- [Exercise requirements]
Leave out the pictures, and retype the remaining data exactly.
::::
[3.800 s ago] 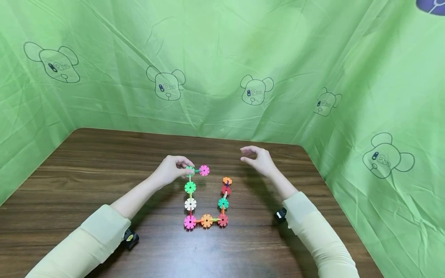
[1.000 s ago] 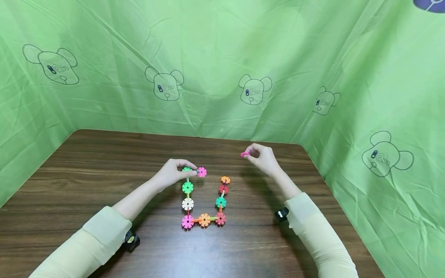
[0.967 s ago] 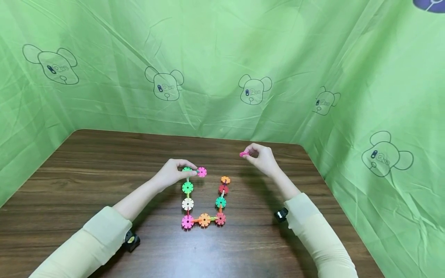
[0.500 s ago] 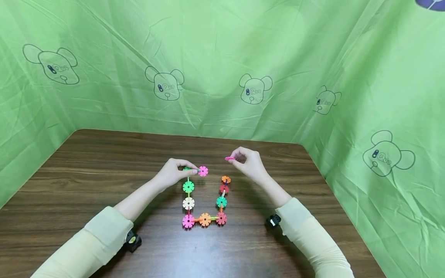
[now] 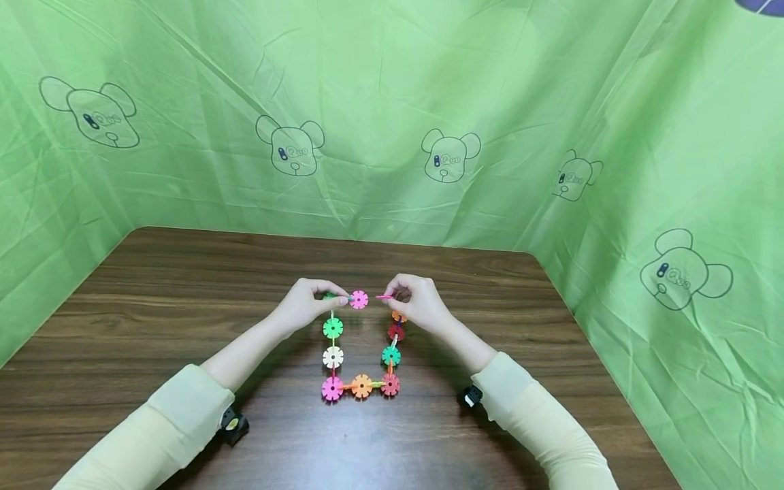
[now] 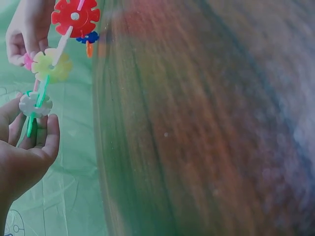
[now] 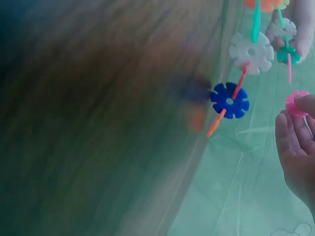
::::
- [Worked solution]
[3.800 s ago] 
[1.000 s ago] 
[0.967 s ago] 
[0.500 s ago] 
[now] 
[now] 
[now] 

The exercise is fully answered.